Genre: Socially Conscious Hip-Hop
To someone without much knowledge about hip-hop, there’s two kinds of it. There’s hip-hop that boasts money, sex, and drugs, and then there’s hip-hop that matters. Devine Carama’s No Child Left Behind falls gracefully into the latter category – seeking to remove itself from a genre that indulges itself in material possessions, and to establish itself as one that seeks social change and cultural awareness. Devine himeslf says that NCLB is “an open letter to an 8th grade middle school class” and “inner city teens struggling to navigate their way through this world with limited guidance, opportunities, and foggy mirrors as best.” Aside from rhymes that preach the under-heard gospel of social change, the album is sonically different from a lot of hip-hop I’ve heard. Much like Fidel Hasflow’s LoFidel, which celebrated samples and old-school hip-hop production, Devine Carama employs sounds that sound fresh because of their retrospective flavor – some tracks from LoFidel can be heard over the course of the album, and it’s no coincidence that these are also some of the best sounding. All this said, the whole album sounds excellent and fresh – Devine has come up with some meaningfully sharp rhymes and knows how to lay them down, and his producers have made some creative and catchy tracks for him to plant them on. At a time in my life that I’ve been asking myself why the world hasn’t moved past racial struggles, Devine Carama takes it a step further and provides some answers.

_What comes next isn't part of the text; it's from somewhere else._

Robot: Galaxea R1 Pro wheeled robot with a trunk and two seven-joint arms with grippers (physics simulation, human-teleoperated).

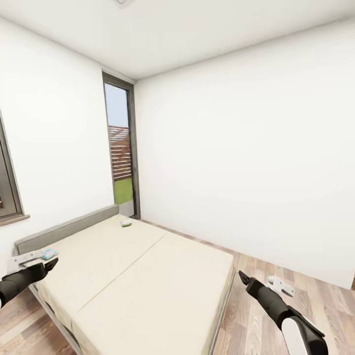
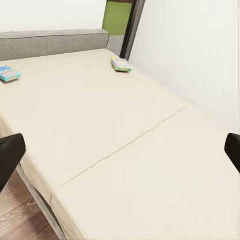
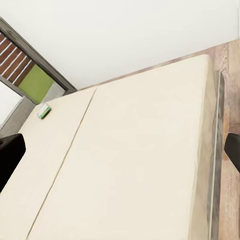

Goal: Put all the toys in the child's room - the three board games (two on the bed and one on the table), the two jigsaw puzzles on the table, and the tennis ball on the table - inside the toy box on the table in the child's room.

Tracks I Liked? No Child Left Behind!!, ’13 Til Infinity!!!, Stars!!!, Willie Lynch Me!, Dead Man Walking!!, Light Switch Flow!!, A Deadbeat’s Karma!, We Are (Kings and Queens)!!!, Voices From the Grave!!
Ben Southworth – July 16th, 2013 – Lexington, Kentucky
I’d be lying to say that I know a lot about hip-hop, but I got lucky on this album – it’s a very well done project that should be easy for anyone to digest and enjoy. Abundant with samples, Fidel starts off the whole album with a sample about radios, and throughout the album – whether about Colt 45’s, production of vinyl, or just the repeated “Fidel” that is found on many songs – the vocal samples are all used well. When it comes to the music, Fidel’s job at Lexington’s vinyl shop The Album is obvious, as many of the sampled bits sound like they came straight off vinyl. With the crackle of old wax preserved, LoFidel does a great job of taking you away from the current world of overly-digitized music, and replaces it with good-feeling samples through an analog production. For an album of this sort, it has remarkable cohesion – something that many albums in the genre lack. Like I said, even if you’re not into this type of music, it’s a highly accessible album that deserves a listen, or several.
Tracks I Liked: Crash Landing!!, Back Trapper!!, Analog Astronaut!, Plush Leather!!, Mellow Psychosis!!! (My favorite), Right Timing, The Reazon!, Recognize!, Halo Hands!!! (Also awesome), All of Us!!